Die VELMA ist der erste Ansprechpartner
Da es keine Vorschriften und Lizenzierungen für Modelagenturen gibt, kann theoretisch jeder eine solche Agentur eröffnen. Darum tummeln sich leider viele schwarze Schafe am Markt, die angehenden Jungmodels eine rasante Karriere in kurzer Zeit versprechen – allerdings schon vor dem ersten Shooting abkassieren. Darum haben 22 Modelagenturen in Deutschland den Verband lizenzierter Modelagenturen e. V. gegründet. Diese Agenturen nehmen zwar auch Geld für das Erstellen einer Sedcard (eine Art Fotobuch, mit dem Models für Aufträge beworben werden), aber nur so viel, wie es auch wirklich kostet.

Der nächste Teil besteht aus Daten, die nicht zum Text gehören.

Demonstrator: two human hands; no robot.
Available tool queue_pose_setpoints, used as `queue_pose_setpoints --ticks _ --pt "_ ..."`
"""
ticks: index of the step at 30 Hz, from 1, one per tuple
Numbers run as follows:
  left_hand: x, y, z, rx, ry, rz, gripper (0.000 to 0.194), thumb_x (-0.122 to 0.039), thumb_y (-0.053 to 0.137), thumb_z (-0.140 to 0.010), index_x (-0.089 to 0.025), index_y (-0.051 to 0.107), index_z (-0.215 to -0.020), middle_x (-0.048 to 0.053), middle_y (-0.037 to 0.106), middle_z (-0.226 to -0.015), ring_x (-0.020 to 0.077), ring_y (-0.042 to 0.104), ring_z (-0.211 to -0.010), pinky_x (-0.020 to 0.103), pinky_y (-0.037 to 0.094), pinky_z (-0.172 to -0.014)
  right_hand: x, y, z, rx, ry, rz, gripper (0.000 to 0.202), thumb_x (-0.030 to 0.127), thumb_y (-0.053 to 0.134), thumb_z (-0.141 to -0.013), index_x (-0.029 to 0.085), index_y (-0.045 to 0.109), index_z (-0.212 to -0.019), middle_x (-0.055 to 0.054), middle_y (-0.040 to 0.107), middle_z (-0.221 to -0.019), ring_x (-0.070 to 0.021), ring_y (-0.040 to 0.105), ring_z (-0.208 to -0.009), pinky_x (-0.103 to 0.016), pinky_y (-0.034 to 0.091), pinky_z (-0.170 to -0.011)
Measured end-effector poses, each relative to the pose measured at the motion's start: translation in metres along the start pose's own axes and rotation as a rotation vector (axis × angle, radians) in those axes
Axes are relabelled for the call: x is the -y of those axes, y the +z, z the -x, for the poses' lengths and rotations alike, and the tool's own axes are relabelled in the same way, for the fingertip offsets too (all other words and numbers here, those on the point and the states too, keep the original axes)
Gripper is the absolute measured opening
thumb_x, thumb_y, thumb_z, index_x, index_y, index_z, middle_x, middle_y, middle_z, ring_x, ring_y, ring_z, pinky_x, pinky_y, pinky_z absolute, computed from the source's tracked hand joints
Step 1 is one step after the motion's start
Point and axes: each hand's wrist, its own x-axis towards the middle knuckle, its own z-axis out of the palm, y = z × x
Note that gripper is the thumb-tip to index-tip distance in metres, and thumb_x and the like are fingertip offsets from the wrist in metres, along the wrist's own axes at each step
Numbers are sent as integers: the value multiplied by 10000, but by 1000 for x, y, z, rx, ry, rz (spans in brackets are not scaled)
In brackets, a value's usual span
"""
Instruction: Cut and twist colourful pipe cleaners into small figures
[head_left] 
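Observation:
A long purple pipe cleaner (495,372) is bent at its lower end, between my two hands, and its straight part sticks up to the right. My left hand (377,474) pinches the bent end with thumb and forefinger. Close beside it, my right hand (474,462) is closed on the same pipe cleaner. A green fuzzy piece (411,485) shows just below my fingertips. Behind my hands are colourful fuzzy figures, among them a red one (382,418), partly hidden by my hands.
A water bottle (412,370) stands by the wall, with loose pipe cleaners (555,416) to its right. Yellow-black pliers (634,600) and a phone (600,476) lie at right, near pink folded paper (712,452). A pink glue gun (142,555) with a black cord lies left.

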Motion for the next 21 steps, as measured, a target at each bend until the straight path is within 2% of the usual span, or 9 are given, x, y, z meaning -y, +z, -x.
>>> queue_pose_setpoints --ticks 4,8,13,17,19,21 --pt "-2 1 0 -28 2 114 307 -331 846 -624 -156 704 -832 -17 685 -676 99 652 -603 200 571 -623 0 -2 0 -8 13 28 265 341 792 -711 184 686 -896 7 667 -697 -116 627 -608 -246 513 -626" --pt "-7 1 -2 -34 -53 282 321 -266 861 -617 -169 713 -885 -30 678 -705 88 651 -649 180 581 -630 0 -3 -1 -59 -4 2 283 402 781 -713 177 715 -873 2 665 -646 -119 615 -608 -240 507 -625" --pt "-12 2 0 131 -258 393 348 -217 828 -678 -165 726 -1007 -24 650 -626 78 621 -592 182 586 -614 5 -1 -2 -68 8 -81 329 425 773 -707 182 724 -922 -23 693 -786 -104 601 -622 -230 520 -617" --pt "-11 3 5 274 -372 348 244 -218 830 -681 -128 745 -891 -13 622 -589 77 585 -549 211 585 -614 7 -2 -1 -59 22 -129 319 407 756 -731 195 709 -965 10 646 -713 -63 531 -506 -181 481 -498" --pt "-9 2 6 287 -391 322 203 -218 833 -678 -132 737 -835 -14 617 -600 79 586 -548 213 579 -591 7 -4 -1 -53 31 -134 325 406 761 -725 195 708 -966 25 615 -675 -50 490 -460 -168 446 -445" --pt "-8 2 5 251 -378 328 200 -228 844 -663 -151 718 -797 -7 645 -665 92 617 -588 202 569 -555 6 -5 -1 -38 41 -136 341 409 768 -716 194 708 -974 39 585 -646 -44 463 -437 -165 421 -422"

Keine leeren Versprechungen
Zudem werden Sie bei einer seriösen Agentur nicht hören, dass Sie schon nach zwei Wochen in Mailand, Paris oder Madrid auf dem Laufsteg stehen. Vielleicht tragen Sie nur Esprit Kleider für die neue Kollektion im Online-Shop. Denn der Modelmarkt ist umkämpft und die VELMA-Mitglieder geben unumwunden zu, dass es mehr Models als Aufträge gibt. Punkten können Sie also alleine mit einem besonderen Aussehen. Zusätzliche Kurse, die Laufen auf dem Catwalk lehren sind mit Vorsicht zu genießen. Für eine Anstellung als Model sind sie keine Voraussetzung und hier gibt es auch genug Betrüger, die viel Geld nehmen und keinen Gegenwert leisten. Minderjährige sollten bei Bewerbungen übrigens darauf achten, dass die Eltern beim Vorstellungsgespräch mit dabei sind.